Why Do a PhD?
Monday, 25 Sep 2017
Why do a PhD? It’s a question many graduates ask themselves as they contemplate their future after university. For those graduates who don’t want to enter ‘the real world’ quite yet, it is a chance to stay within a familiar university environment. But for those who have had enough of studying, the thought of dedicating another three of four years of their life to a PhD may seem absurd. To help you decide whether or not you should do a PhD, we have put together some of the benefits of a PhD, as well as the disadvantages.
Benefits of a PhD
1. Being Your Own Boss
Nothing says independent study like a PhD, particularly in the arts and humanities. Normally you get to choose your own topic of research and decide the direction you take with it. It’s up to you when you want to present your research at conferences and when you feel ready to publish. You also get to set your own timetable of work, whether this is working 9-5 or doing all-nighters.
2. Indulging your Interests
Why do a PhD if your topic isn’t something you are really into? PhDs are typically projects of passion that allow you to explore a field of study that you find fascinating. And, at the end of the three or four years, you will be expert in your particular niche.
3. CV-Boosting Experiences
As well as demonstrating your ability to write an 80,000-word document, a PhD shows employers that you are able to conduct and analyse research, work independently and present ideas to audiences. As well as writing a thesis, a PhD candidate’s life also tends to involve organising conferences, working on committees, taking classes and publishing – all teaching valuable skills.
4. Guaranteed Income for Three Years
Most PhD students carry out their research with the backing of a three-year studentship that covers their tuition fees and gives them a decent income to live off. In this sense, doing a PhD is like having paid employment for three years.
5. Getting to Call Yourself Doctor
After your many years of hard work, you get to add the title of Dr to your name, which you have every right to feel a bit smug about.
6. Making a Contribution to Your Field
One of the big benefits of a PhD is adding knowledge to your field of study. There is great satisfaction to be had from challenging the status quo and gaining recognition from your peers.
7. Travel Opportunities
PhD study usually comes with a number of opportunities to travel, whether you do your PhD in another country, attend international conferences, or conduct field trips abroad. Remember that Send My Bag is to hand for all your luggage shipping needs. It’s easy to head abroad with a budget airline, luggage-free, and just have all the equipment you need delivered to your destination by Send My Bag.
Disadvantages of a PhD
1. It's a Big Commitment
You need to dedicate a considerable chunk of your life to completing a PhD, with most UK PhDs taking four years. If you haven’t yet got a Master’s degree you will probably also have to achieve one of these before you can move on to a PhD.

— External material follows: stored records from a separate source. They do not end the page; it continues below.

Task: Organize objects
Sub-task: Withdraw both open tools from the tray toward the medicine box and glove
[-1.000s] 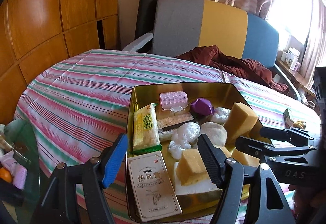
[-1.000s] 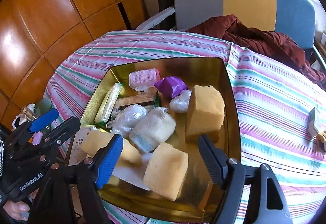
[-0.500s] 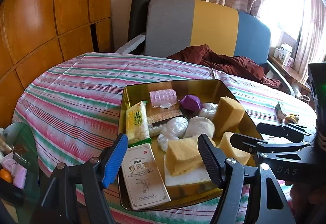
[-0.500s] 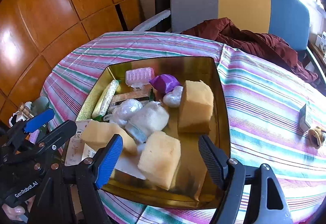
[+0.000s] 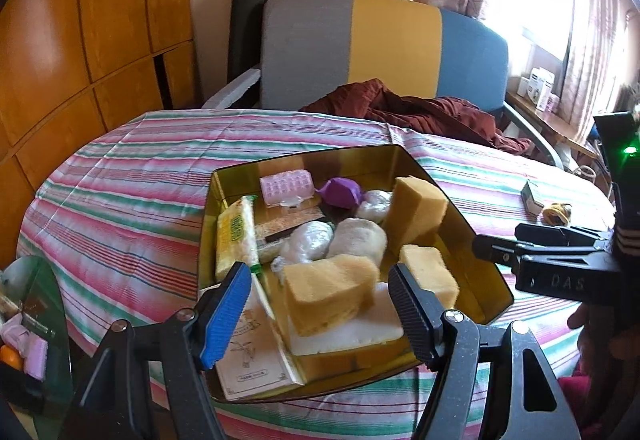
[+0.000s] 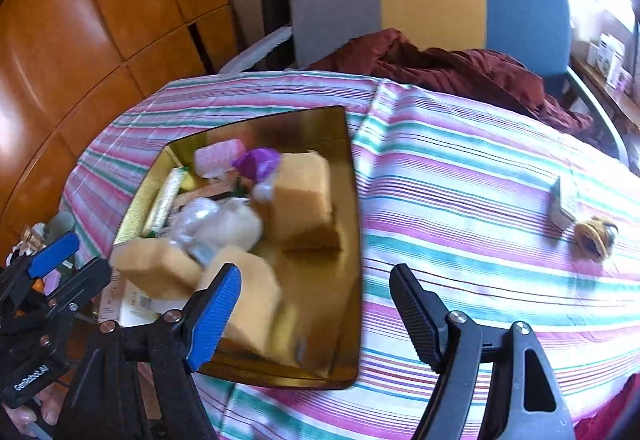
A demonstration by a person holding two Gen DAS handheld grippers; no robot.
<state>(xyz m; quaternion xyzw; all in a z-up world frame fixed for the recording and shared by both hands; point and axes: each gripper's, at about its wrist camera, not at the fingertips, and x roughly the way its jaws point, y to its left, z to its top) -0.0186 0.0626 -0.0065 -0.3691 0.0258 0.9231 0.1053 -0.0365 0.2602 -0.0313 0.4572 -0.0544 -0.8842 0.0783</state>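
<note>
A gold tin tray (image 5: 304,159) (image 6: 288,125) sits on the striped tablecloth (image 5: 120,179). It holds several yellow sponges (image 5: 416,211) (image 6: 306,199), a pink roller (image 5: 285,189), a purple piece (image 5: 340,191), clear-wrapped white bundles (image 5: 310,246), a green-yellow packet (image 5: 236,236) and a white printed box (image 5: 250,356). My left gripper (image 5: 320,316) hovers open over the tray's near edge, nothing between its pads. My right gripper (image 6: 314,316) is open too, above the tray's right rim and bare cloth. Each gripper shows in the other's view, the right one (image 5: 520,246) and the left one (image 6: 68,268).
A small box (image 6: 564,201) and a yellow-brown tuft (image 6: 594,236) lie on the cloth to the right. A grey, yellow and blue chair (image 5: 384,51) with a maroon cloth (image 5: 420,111) stands behind the table. A glass side table (image 5: 36,280) with clutter is at the left.
Both grippers have drawn back from the tray. The right one has slid to the right, so the tray now sits left in its view. The jaws have kept their width.
</note>
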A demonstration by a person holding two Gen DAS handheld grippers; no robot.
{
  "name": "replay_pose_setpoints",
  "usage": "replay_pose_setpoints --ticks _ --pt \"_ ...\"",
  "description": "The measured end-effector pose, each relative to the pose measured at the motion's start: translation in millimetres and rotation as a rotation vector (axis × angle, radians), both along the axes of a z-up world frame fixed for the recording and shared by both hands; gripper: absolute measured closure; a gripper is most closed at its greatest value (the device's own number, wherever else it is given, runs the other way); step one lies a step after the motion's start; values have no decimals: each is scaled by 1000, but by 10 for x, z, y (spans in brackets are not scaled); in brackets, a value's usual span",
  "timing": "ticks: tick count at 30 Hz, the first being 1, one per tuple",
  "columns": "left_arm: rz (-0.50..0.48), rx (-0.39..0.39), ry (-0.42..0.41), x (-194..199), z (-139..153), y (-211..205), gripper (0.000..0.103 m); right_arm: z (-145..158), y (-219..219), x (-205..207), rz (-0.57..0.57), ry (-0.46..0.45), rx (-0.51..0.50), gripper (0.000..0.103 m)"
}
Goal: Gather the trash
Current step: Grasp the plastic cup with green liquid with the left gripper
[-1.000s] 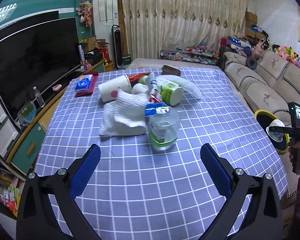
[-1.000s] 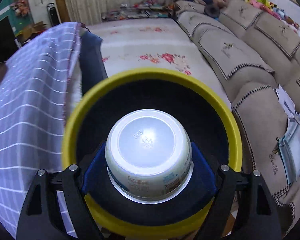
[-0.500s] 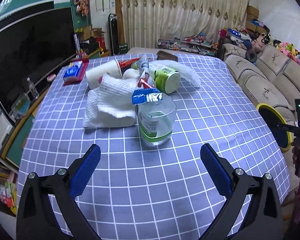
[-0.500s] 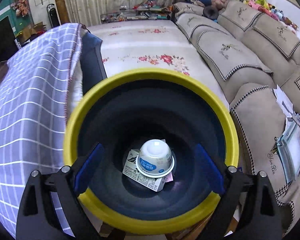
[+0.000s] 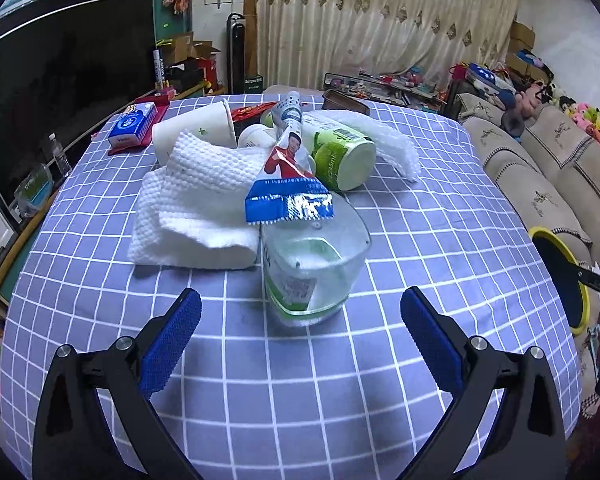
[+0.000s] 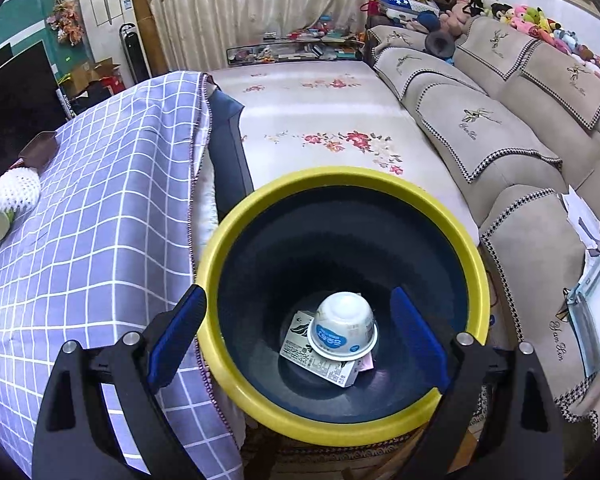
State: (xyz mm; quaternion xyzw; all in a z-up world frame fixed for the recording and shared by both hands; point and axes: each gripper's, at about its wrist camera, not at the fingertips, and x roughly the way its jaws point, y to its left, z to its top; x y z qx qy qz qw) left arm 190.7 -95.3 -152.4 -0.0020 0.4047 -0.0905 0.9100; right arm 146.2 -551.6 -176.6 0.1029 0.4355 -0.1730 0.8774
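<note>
A trash pile lies on the purple checked tablecloth: a clear plastic bottle on its side nearest me, a blue-and-red wrapper over it, white paper towels, a green-and-white cup and a white paper cup. My left gripper is open, just short of the bottle. My right gripper is open and empty above the yellow-rimmed dark bin. A white cup lies upside down on a carton at the bin's bottom.
The bin stands beside the table's right edge. A tissue pack and a brown tray sit at the table's far side. A sofa runs along the right, a TV along the left.
My right gripper opened and the white cup dropped into the bin; the gripper then lifted back. My left gripper moved closer to the clear bottle.
</note>
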Motion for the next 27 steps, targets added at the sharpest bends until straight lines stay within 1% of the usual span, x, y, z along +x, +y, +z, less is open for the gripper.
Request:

2. Getting Behind on the Career Ladder
While you are busy constructing your thesis, other people your age will already have been in the job market for a few years gaining professional experience. You will enter the job market in your mid/late twenties with little on-the-job experience.
3. Academic Jobs are Few and Far Between
One job you will have plenty of relevant experience in is an academic job, such as university lecturer or researcher. But, you will come up against some extremely tough competition for only a small number of available academic jobs.
4. A PhD Could Make it More Difficult to Get a Job
You could struggle to find employment after your PhD as employers may assume you are over-qualified for the position they want to fill and that you, therefore, may be likely to quickly move on from the post in search of a higher position.
5. Dealing with Egos
While a PhD is a lot about independent research, you will have contact with thesis supervisors. Whether or not you get on with your supervisors will have a big impact on your thesis. When seeking advice about your research you may have to deal with supervisors trying to push their own agenda on your work. It is important that you weigh up their advice with your own thoughts on the matter and that you don’t just do something because your supervisor tells you to.
6. Taking Longer than Expected
You may begin your PhD determined to complete it within three years, while you are still receiving funding. But a large number of students experience setbacks in their research, which means they often need a fourth writing-up year when they are no longer receiving funding. Working full-time on a thesis while not earning an income can put considerable strain on the candidate and their families.
Pursuing a PhD is not something you decide to do overnight. Instead you should take time to weigh up all the benefits of a PhD against any pitfalls you may encounter. You should decide whether you have the determination to work through any setbacks and whether a PhD will benefit you both personally and professionally.